TCGA dataset analyses indicated that aberrant expression of the hubgenes, including WDFY3.AS2, XIST, hsa-miR-144-5p, and hsa-miR-146b-5p, was significantly different between DCM and normal tissuesamples. Previous studies have shown that MiR-144 can target Nrf2 directly and down-regulated miR-144 is found to regulate oxidative stress in diabetic cardiomyocytes 33. MiR-146a plays a regulatory role with the NF-κB signaling pathway components, which is the key mediator of inflammation and hyperglycemia 34, 35. This is consistent with our finding. The roles of different miRNAs and lncRNAs, especially WDFY3.AS2, XIST, hsa-miR-144-5p, and hsa-miR-146b-5p, in the context of DCM should be further studied, including type 1 and type 2 diabetes, the contribution of pathophysiological mechanisms including inflammation, apoptosis, hypertrophy and fibrosis, and oxidative stress to the development of DCM.

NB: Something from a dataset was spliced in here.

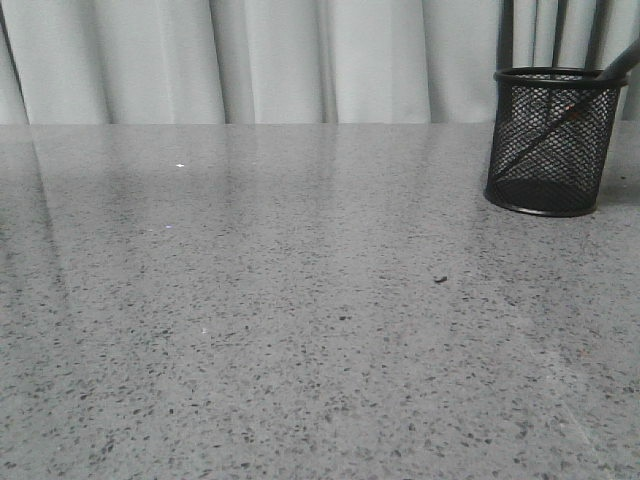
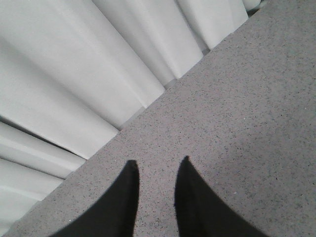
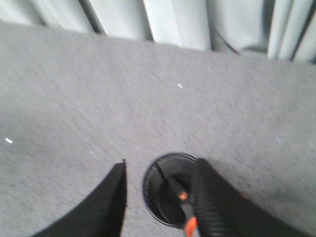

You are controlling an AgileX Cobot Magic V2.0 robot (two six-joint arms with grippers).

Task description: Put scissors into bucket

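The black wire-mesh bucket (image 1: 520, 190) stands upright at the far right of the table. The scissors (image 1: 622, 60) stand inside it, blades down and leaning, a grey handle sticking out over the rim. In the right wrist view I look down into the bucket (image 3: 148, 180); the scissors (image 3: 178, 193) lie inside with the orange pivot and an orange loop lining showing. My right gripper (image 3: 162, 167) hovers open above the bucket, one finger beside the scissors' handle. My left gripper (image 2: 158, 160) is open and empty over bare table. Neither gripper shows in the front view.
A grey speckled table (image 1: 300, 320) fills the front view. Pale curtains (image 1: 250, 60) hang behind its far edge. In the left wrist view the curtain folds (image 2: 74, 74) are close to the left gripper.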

Our dataset analyses also indicated the aberrant expression of the hub genes PIK3R1 and CCR9 between DCM and normal tissue. The enrichment results of PIK3R1 indicated that it was significantly enriched in the JAK-STAT signaling pathway, T Toll-like receptor signaling pathway, TNF signaling pathway, fluid shear stress, and atherosclerosis AGE-RAGE signaling pathway (which cause diabetic complications), and the chemokine signaling pathway. The JAK/STAT signaling pathway is an intracellular signaling pathway closely related to cardiac hypertrophy, which plays a key role in cell growth, survival and differentiation, and regulation of gene expression. It has been shown that high glucose activates the JAK/STAT signaling of vascular endothelial cells in vitro through phosphorylation of JAK2 and subsequently STAT3, leading to the proliferation of endothelial cells. Hyperglycemia, hyperlipidemia, and insulin resistance are the main causes of chronic low-grade inflammation of the diabetic heart. Cardiac Toll-like receptors and inflammasome complexes, probably through NF-B activation and ROS overproduction, may be key inducers for inflammation 36. Therefore, what role of PIK3R1 plays in regulation of JAK/STAT signaling pathway, T Toll-like receptor signaling pathway and others represents an important strategy for the treatment of DCM and needs to be further explored.
We also performed CMAP analysis to examine the potential small-molecule drugs that can be potentially used for treating DCM. The three most significant drugs identified were danazol, ikarugamycin, and semustine. Danazol is a medicine used to treat endometriosis, fibrocystic breast disease, hereditary angioedema and other diseases. Ikarugamycin is a previously discovered antibiotic which has been shown to inhibit clathrin-mediated endocytosis and the uptake of oxidized low-density lipoprotein in macrophages 37. Semustine is a drug used in chemotherapy 38. Although there is no relevant literature regarding the effect of these compounds on DCM treatment, we speculate that these small-molecule drugs may have the potential for effectively treating DCM by interfering with the expression of the hub genes.